Date Published: 23-Jan-2013




GALWAY’S first serious examination of the 2013 season rather disturbingly ended with a rating well below the 40% pass mark at the idyllic, if rather Siberian, seaside setting of Enniscrone on Sunday last.

The defeat cost Galway a place in the FBD League Final against Leitrim and also put a fair dent on their confidence shield for the bigger tests that lie ahead in February.

There was no fluke element in this success by an understrength Sligo side and by the time Leitrim referee, Frank Flynn, sounded the final whistle, there wasn’t a perished soul in the crowd of about 500 who could question the justice of the outcome.

It is only pre-season and last Sunday’s blast of dry polar winds did remind everyone that this is far from summer football, but make no mistake about it, the match did lay down some very worrying markers for Galway following a couple of victories over below par third level college teams.

Galway did start the game quite positively, leading by four points at the end of a first quarter when they missed as much more, but when Sligo stepped up the tempo of the game in the 10 minutes before half-time, the maroon resistance crumbled with frightening rapidity.

Some of the statistics of the match make for grim perusal.

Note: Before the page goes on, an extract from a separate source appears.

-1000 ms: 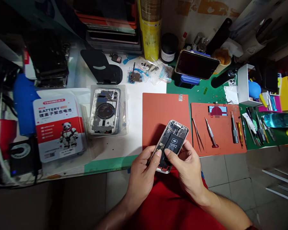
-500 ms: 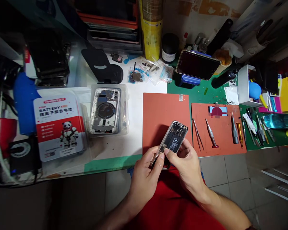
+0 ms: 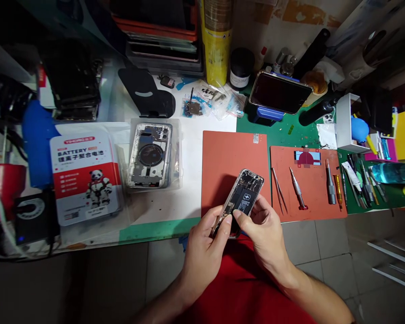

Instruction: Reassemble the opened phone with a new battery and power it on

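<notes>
Head view: open phone point(image 3: 243, 198) over the near edge of the orange mat point(image 3: 234, 157), long axis slanting, top end away and rightward, face up. Left hand point(image 3: 205, 243) clamped on its left edge, right hand point(image 3: 261, 231) on its right, thumbs over the lower half. Green-and-white bench point(image 3: 175, 180); grey tiled floor point(image 3: 330, 236) below. Since the first frame, phone tilted more, looking narrower.

There are two hands point(image 3: 202, 245), one open phone point(image 3: 242, 191) in them, one dark-screen phone point(image 3: 279, 92) on one blue stand point(image 3: 269, 114), two orange mats point(image 3: 226, 153), one pair of tweezers point(image 3: 279, 191), three pen-shaped tools point(image 3: 330, 182), one yellow can point(image 3: 217, 56) and one black jar point(image 3: 241, 65)
</notes>
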`<state>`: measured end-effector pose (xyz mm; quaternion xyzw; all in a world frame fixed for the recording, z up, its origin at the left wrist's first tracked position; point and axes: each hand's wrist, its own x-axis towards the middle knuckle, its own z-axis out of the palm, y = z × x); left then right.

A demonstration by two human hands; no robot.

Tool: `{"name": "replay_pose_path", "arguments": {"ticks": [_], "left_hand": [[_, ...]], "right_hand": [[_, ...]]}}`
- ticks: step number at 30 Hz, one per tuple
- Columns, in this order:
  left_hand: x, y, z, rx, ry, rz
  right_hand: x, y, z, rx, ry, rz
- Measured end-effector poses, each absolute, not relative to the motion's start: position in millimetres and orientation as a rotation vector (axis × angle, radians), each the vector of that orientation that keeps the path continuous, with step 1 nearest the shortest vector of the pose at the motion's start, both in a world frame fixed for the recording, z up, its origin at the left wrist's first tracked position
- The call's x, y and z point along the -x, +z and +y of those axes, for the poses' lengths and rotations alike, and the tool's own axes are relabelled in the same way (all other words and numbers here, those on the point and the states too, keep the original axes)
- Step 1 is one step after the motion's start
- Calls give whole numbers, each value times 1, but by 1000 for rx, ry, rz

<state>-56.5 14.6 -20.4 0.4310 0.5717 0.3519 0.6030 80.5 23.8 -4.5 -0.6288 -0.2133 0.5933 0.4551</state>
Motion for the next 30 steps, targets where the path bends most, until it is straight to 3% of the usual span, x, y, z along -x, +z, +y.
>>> {"name": "replay_pose_path", "arguments": {"ticks": [9,12,17,23,30], "left_hand": [[57,-18,13,-977,783,1316],[60,-15,19,-929,772,1309],[69,-8,34,-903,717,1294],[77,-8,43,-699,555,1095],[79,-10,42,-653,489,1006]], "right_hand": [[-83,-8,20,1530,1403,-585],[-89,-11,13,1659,1088,-755],[-117,2,15,1608,418,-1571],[-141,22,50,1169,650,-2262],[-139,28,63,1064,724,-2525]]}}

Over the course of the hour, Galway only scored two points from play and they went through a 52 minute period of the match, without raising a white flag – admittedly a late rally did bring them close to a draw but that would have been very rough justice on Sligo.

Sligo were backable at 9/4 coming into this match, the odds being stretched with the ‘missing list’ on Kevin Walsh’s team sheet – Adrian Marren, Stephen Coen, Tony Taylor, Ross Donovan, David Kelly, David Maye, Johnny Davey and Eamon O’Hara, were all marked absent for a variety of reasons.

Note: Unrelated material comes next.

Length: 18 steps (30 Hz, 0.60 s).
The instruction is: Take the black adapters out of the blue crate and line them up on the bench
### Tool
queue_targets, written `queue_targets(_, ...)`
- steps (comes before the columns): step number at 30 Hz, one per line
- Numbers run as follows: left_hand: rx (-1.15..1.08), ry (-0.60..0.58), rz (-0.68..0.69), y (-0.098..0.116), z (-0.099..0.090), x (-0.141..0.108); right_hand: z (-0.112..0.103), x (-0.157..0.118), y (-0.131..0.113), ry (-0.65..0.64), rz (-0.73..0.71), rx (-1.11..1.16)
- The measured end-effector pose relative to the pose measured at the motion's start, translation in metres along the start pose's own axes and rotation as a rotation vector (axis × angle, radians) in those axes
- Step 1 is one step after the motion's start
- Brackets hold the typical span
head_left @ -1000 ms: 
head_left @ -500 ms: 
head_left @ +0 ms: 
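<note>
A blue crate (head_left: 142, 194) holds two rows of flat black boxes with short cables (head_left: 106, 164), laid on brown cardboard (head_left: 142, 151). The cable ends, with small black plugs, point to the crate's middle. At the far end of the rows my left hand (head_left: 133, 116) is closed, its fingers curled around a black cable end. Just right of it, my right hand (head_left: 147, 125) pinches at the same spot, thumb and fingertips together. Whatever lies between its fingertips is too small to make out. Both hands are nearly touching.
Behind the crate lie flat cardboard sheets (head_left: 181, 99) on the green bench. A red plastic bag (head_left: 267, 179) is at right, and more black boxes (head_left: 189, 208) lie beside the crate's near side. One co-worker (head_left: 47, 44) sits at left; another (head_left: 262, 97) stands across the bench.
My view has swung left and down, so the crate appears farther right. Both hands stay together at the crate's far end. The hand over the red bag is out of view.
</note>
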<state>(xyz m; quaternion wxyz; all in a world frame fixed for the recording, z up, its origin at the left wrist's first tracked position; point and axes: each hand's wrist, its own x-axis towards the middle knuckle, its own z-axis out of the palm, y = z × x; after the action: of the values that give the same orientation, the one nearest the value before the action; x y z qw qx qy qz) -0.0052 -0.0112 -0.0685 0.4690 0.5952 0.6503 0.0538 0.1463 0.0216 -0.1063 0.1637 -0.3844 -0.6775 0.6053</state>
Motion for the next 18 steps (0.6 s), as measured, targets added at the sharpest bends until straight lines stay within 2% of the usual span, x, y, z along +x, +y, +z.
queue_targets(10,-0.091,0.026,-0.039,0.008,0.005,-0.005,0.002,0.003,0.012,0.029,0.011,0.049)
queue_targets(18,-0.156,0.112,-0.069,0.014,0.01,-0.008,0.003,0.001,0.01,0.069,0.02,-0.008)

Walsh has his Sligo side well schooled in the high intensity, close quarters type of football, and the harder Galway tried to go through the short game channels, the more the home side bottled them up.

Galway badly needed to find some variety in their attacking strategy and maybe there is a lot to be said for the traditional Meath style of giving long, quick ball to a full forward line with a big target man on the edge of the square – given Paul Conroy’s prowess close to goal last season, maybe it is time to ‘settle’ on a few basics.

Defensively, Galway were reasonably solid with Gary Sice at centre back probably their best player – he was one of the few men in maroon to deliver decent long ball deep into the attacking zone – while Finian Hanley, Conor Costello and Gary O’Donnell also kept things tight.

For more, read this week’s Connacht Tribune.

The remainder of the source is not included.